• Task
Of the lines below, write out exactly those from the line with "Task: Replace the" through the line with "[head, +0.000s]", both included, and skip the rest.

• Record extracts
=== Section Start ===
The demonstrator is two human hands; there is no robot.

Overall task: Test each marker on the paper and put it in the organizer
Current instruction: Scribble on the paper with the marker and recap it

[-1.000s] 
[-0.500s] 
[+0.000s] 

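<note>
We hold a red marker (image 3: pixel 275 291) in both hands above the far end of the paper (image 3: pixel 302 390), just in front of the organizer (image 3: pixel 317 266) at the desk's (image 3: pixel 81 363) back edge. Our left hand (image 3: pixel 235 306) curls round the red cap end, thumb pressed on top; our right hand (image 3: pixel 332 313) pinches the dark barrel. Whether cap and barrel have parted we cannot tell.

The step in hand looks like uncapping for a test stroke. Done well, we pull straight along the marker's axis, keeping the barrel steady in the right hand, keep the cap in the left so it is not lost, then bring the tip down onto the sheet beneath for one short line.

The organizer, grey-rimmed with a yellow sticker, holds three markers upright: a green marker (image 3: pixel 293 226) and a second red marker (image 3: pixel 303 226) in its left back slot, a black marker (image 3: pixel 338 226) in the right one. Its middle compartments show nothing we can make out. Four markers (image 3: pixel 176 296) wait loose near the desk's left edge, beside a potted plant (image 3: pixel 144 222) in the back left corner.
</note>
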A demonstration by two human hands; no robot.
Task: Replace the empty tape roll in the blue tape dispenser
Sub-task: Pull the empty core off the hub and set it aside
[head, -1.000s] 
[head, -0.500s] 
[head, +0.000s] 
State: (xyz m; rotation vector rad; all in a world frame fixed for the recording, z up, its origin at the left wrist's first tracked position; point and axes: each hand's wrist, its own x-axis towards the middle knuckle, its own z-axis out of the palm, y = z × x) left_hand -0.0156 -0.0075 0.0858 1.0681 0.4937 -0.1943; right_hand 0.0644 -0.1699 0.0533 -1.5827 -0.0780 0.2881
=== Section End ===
• Answer area
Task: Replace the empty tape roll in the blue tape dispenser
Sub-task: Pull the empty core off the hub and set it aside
[head, -1.000s] 
[head, -0.500s] 
[head, +0.000s] 

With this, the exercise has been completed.